Your instructions
Transcribe the stretch of entries below from the line with "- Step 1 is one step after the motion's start" through the line with "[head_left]", exactly and with both ends included; leave out all other lines.

Data extracted from a collection:
______

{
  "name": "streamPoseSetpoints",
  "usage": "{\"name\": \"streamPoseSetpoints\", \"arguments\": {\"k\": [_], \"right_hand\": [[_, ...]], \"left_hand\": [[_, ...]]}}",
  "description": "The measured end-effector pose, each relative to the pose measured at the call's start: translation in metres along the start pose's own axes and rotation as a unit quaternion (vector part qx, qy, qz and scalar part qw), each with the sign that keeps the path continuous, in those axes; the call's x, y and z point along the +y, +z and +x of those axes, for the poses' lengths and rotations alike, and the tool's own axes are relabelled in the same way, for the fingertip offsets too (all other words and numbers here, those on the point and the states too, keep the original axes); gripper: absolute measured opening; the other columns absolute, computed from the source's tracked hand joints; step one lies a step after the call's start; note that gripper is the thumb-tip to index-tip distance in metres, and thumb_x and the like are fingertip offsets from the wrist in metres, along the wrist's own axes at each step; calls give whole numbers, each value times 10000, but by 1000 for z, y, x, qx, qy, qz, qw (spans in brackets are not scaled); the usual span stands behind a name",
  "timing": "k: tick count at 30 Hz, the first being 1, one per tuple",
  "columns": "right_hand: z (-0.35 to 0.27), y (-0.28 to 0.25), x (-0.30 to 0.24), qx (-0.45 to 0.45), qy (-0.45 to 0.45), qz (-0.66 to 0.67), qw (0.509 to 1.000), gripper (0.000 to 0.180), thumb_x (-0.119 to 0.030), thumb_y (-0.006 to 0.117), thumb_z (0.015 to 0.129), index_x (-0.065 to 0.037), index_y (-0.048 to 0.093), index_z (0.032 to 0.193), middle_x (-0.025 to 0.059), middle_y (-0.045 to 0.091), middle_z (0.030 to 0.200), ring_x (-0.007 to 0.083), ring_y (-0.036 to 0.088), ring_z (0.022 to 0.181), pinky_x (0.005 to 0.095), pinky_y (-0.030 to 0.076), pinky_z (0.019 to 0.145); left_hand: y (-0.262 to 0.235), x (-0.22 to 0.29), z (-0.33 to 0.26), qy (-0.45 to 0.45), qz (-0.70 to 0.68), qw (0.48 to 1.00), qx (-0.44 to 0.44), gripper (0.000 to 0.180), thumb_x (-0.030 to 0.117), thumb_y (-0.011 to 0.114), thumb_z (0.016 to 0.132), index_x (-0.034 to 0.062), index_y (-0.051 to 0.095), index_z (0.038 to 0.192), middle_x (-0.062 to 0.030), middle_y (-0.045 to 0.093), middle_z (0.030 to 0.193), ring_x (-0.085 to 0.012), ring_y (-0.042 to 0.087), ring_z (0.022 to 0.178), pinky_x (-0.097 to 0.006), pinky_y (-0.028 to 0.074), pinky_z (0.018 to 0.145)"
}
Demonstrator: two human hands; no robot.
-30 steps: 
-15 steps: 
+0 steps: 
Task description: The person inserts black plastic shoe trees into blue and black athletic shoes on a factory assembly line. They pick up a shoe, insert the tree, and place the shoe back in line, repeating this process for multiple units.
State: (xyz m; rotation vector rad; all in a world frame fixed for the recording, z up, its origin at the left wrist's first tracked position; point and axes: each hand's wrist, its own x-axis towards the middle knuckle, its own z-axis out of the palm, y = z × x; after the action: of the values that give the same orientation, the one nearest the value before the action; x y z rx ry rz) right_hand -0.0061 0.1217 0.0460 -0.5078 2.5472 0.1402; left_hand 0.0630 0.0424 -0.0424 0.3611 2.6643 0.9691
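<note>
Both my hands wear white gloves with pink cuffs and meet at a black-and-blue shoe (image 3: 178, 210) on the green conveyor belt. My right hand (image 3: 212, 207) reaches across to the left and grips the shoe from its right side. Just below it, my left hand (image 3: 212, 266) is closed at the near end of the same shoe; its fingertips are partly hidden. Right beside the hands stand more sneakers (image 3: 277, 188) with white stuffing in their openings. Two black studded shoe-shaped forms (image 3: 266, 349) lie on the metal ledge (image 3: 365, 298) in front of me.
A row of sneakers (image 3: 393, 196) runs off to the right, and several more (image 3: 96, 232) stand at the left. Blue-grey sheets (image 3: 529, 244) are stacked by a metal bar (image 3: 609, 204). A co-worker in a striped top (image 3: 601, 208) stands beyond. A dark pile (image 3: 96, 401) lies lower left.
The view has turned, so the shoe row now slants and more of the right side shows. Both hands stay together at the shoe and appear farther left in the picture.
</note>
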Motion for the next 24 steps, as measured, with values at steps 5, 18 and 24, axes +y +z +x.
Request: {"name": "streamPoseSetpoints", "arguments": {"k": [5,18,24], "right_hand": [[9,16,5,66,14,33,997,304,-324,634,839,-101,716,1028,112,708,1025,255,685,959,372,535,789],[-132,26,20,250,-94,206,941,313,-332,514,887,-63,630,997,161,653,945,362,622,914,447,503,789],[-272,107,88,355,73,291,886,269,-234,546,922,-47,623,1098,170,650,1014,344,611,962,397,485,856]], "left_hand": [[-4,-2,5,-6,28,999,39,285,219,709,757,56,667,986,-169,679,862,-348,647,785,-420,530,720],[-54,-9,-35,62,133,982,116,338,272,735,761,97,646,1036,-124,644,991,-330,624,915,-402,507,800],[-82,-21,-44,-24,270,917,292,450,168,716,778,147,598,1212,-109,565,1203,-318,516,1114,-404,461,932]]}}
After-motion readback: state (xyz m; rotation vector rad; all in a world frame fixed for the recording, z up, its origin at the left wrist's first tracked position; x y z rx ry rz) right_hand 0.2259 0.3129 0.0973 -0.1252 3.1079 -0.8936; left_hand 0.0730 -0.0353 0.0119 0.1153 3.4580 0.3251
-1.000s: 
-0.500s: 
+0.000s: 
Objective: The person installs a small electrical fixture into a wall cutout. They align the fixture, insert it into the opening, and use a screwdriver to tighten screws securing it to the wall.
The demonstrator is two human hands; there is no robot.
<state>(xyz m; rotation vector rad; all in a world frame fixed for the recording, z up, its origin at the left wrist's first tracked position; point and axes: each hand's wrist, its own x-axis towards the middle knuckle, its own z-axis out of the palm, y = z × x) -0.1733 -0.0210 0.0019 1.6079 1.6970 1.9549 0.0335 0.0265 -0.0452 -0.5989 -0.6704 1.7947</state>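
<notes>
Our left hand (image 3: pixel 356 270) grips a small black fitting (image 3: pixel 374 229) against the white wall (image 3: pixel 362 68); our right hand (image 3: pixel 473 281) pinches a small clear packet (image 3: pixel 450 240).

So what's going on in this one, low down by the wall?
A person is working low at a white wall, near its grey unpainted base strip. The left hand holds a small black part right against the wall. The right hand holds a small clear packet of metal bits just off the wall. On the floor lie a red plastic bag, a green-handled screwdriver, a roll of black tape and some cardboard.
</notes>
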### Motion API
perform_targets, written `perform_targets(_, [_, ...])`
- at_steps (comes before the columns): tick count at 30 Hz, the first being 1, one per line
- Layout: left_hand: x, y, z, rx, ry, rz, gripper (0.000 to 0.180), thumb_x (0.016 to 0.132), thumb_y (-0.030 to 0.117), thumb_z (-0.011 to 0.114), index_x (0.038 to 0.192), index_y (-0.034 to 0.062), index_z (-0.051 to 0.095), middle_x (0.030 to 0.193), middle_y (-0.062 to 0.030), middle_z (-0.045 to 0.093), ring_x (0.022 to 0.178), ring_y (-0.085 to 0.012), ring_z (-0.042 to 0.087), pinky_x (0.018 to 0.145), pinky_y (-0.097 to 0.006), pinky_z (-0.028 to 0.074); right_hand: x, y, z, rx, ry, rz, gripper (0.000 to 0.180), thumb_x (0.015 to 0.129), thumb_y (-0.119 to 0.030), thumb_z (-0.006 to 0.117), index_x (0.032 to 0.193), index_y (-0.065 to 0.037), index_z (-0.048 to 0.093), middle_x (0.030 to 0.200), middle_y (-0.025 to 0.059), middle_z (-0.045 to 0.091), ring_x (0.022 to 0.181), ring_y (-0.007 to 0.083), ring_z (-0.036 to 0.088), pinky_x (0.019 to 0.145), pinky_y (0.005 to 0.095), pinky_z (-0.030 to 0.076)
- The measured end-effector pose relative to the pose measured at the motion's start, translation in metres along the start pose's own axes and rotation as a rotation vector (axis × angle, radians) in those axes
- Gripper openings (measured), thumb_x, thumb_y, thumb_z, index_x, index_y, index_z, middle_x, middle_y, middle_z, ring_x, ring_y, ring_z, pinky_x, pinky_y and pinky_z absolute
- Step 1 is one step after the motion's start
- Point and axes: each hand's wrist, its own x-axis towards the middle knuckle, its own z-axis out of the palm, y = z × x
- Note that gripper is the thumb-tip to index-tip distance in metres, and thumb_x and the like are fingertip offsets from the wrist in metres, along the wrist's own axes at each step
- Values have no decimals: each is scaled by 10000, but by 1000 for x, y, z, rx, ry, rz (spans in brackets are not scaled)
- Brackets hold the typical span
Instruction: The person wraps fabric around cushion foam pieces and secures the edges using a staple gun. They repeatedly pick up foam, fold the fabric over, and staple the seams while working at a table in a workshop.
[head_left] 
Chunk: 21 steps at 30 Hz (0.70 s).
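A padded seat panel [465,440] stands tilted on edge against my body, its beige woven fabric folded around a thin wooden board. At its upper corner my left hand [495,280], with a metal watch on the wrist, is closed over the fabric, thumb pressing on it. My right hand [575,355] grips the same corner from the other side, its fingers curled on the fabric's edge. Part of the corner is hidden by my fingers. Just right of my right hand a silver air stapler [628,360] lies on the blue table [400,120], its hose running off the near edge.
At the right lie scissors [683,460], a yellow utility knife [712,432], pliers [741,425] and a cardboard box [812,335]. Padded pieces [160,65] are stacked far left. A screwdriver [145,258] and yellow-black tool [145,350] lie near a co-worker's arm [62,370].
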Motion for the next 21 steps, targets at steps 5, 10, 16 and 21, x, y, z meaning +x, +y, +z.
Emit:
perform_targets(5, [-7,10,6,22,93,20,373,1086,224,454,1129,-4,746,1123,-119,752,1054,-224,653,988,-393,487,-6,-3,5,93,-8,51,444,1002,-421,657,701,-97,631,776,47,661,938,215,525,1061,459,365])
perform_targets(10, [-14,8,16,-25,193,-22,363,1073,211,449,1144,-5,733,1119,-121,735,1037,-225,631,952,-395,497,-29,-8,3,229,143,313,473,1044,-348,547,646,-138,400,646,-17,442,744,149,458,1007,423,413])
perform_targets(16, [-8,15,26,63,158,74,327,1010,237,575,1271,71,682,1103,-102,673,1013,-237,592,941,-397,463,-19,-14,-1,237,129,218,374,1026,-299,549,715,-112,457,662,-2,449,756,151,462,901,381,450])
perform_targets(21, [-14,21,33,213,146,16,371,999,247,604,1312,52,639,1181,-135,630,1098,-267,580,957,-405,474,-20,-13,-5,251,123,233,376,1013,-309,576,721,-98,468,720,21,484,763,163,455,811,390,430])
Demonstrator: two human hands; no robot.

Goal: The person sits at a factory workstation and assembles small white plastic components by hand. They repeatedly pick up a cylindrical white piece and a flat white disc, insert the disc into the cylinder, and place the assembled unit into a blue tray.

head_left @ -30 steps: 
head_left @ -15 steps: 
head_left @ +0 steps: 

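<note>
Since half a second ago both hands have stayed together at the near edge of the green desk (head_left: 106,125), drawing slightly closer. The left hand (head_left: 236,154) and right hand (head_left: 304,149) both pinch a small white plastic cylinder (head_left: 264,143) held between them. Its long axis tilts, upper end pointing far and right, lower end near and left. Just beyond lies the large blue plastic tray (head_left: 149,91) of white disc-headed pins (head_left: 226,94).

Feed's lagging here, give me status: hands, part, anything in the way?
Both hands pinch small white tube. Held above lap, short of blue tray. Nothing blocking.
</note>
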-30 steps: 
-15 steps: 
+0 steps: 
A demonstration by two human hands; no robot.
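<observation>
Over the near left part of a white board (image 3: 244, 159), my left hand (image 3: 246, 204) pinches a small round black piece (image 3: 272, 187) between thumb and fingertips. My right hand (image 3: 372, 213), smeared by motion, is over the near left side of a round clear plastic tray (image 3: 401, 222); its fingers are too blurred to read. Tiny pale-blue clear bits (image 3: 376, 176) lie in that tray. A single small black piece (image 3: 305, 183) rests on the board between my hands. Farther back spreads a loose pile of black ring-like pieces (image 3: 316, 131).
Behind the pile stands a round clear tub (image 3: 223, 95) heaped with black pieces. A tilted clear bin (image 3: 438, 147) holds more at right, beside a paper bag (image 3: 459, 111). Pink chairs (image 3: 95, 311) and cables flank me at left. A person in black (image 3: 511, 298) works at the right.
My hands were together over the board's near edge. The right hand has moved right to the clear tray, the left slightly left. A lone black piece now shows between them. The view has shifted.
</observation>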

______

Answer area
- Step 1 is one step after the motion's start
- Point and axes: each hand's wrist, its own x-axis towards the middle knuckle, its own z-axis out of the palm, y = z × x
- Note that gripper is the thumb-tip to index-tip distance in metres, and thumb_x and the like are fingertip offsets from the wrist in metres, along the wrist's own axes at each step
- Values have no decimals: each is scaled by 10000, but by 1000 for x, y, z, rx, ry, rz (spans in brackets are not scaled)
- Brackets hold the typical span
Instruction: The person wraps fabric around cushion foam pieces and secures the edges using a staple gun. They repeatedly pick up foam, fold the fabric over, and staple the seams while working at a table in a workshop.
[head_left] 

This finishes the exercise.